A drop of clear fluid finally emerged from my spinal catheter but the process had already commenced. I thought I could tough it out so I didn't mention to Dr. Kitakihka that I felt I was viewing everything through the wrong end of a telescope. I only recall standing up suddenly and remarking:
"I think you'd better take over."
There was a clatter and the next thing I knew, an NYPD officer, holding both my wrists, was dragging me across the prison ward floor. They gave me orange juice at the nursing station and I think that nurse even asked me how I felt.

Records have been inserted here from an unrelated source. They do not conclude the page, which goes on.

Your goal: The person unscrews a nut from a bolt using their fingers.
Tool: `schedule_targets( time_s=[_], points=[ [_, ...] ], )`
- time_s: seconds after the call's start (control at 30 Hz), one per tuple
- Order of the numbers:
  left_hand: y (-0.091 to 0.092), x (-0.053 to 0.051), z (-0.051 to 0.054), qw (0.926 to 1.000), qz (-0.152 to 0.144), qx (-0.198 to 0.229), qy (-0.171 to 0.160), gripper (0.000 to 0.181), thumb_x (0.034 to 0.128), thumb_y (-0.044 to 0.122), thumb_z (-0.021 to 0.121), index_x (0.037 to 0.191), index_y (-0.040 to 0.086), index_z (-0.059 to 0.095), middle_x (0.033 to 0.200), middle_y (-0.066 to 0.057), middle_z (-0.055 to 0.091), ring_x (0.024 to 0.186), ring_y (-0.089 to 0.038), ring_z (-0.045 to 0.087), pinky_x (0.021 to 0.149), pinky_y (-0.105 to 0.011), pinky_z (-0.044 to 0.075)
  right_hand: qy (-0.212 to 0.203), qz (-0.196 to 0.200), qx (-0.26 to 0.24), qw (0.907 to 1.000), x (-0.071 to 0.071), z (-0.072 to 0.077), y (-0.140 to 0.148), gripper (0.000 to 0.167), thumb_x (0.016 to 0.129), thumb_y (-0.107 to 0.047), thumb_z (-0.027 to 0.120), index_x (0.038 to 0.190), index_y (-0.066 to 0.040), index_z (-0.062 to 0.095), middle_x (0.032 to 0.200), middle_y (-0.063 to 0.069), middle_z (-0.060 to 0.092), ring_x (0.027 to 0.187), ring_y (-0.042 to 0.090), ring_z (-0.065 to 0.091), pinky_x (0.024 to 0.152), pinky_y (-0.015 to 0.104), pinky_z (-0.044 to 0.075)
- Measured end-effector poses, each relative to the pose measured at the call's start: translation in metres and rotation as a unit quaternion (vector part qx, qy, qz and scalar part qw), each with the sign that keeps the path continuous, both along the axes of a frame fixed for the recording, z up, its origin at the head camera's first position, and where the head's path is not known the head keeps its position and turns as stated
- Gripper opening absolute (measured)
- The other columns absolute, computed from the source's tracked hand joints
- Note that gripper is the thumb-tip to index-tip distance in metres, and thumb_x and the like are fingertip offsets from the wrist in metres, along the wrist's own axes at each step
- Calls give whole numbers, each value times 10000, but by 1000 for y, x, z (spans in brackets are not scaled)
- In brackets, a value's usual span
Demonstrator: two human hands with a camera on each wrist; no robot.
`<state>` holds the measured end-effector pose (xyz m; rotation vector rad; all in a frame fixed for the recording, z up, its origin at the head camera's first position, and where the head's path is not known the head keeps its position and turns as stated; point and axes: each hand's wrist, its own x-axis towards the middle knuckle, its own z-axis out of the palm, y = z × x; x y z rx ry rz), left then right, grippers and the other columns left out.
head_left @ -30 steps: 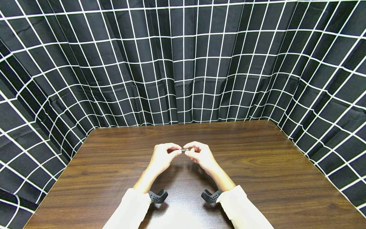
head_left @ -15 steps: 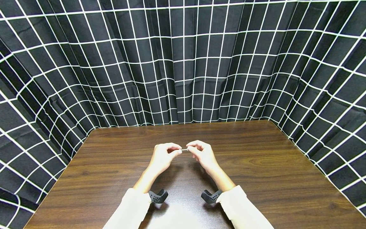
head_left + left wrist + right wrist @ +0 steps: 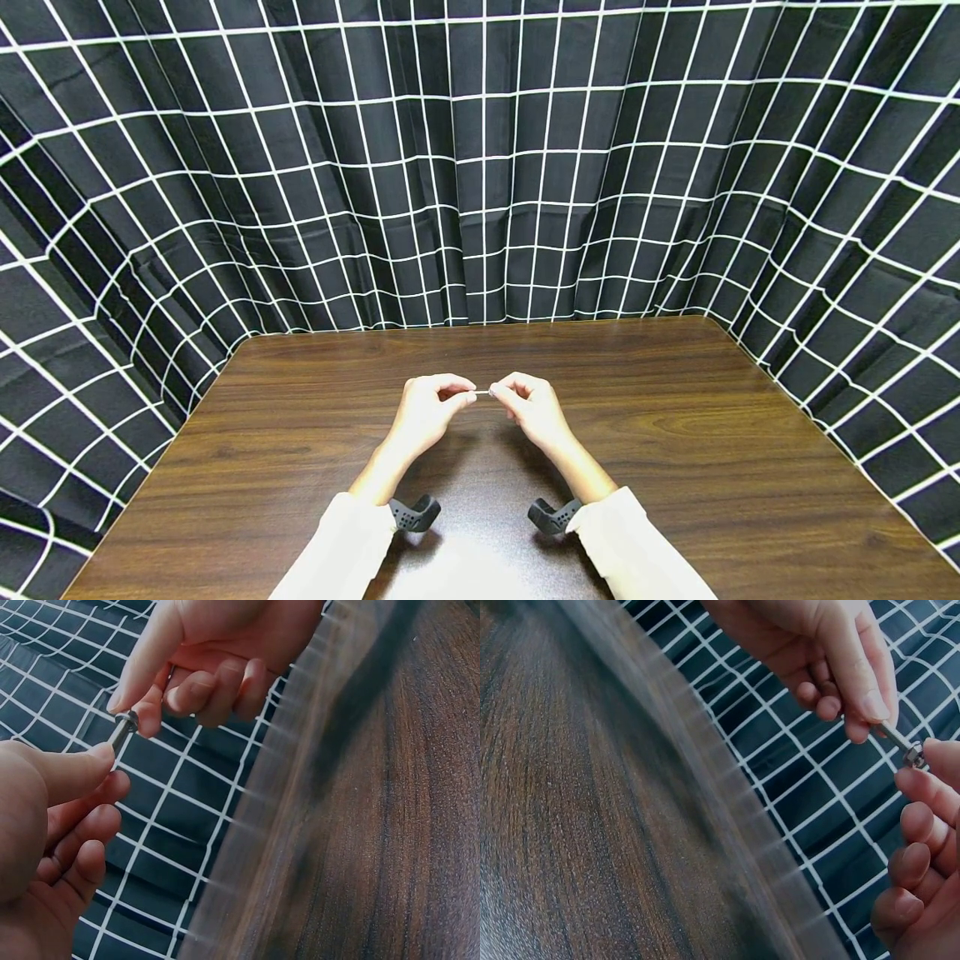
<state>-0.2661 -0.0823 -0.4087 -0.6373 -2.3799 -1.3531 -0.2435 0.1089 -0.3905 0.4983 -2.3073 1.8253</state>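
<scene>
A small metal bolt (image 3: 482, 392) is held level between both hands above the table. My left hand (image 3: 426, 411) pinches its shank (image 3: 894, 736) between thumb and fingertip, hiding that end. At the other end, a hex-shaped nut or head (image 3: 913, 756) with a rim like a washer shows in the right wrist view. The thumb and index finger of my right hand (image 3: 532, 408) pinch this end; the fingertips partly cover it. In the left wrist view the bare shank (image 3: 118, 738) shows between the two hands, whose other fingers curl loosely.
The brown wood-grain table (image 3: 300, 400) lies below the hands. A black curtain with a white grid (image 3: 480, 167) hangs behind it and along both sides. Dark bands (image 3: 416, 514) sit at both wrists, by white sleeves (image 3: 341, 542).
My right thumb and index finger were spread around the bolt's end a second ago; they shifted slightly right and closed on it, the thumb rolling along the fingertip. The left hand stays still.
</scene>
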Motion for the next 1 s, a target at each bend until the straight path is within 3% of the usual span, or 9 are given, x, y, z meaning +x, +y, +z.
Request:
schedule_targets(
  time_s=[1.0],
  points=[
    [-2, -2, 0, 10000, 51, 31, 54, 87, 821, 117, 769, 905, 97, 757, 798, 92, 718, 672, -48, 623, 612, -266, 486, -150, 328, -639, 9973, -4, -4, 1, 163, 852, 56, 666, 1000, 117, 641, 581, -3, 483, 486, 59, 419, 454, 195, 335]
  ],
)
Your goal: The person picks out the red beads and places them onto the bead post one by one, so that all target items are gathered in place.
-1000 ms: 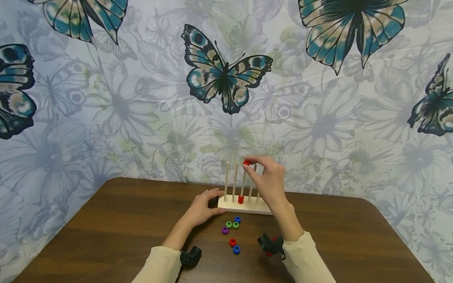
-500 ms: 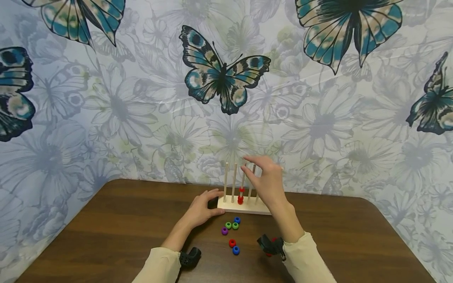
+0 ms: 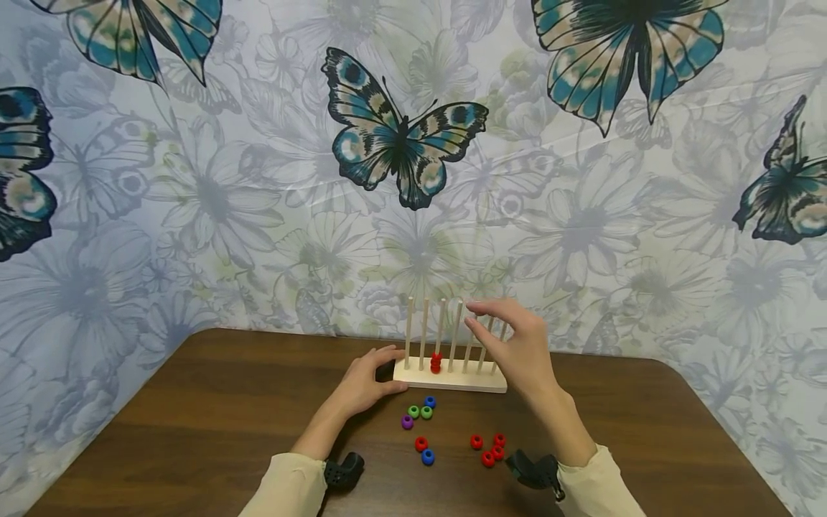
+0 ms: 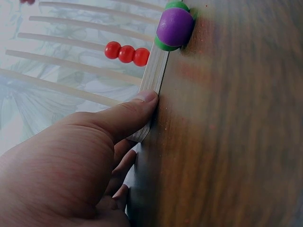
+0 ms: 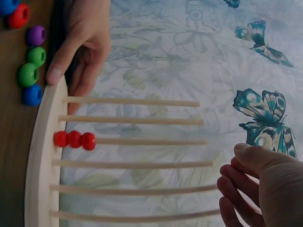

When it came my turn to present the spinal fluid results at the next morning report, our battle hardened attending, a Pulmonary Intensivist, said:
"So, Dr. Knott. word has it you're going into psychiatry." There was a pause. He turned to Dr. Kitaihla. "Make sure Dr. Knott does the next fucking lumbar puncture and the one after that."
I did three in a row that Saturday night. They left me alone in the ER on the adult medicine side to set up my own sterile field between gurneys, as we all did, and try to remember what Dr. Kitaihla had showed me.
"You OK with this?" the resident had asked before leaving. "I have an admission."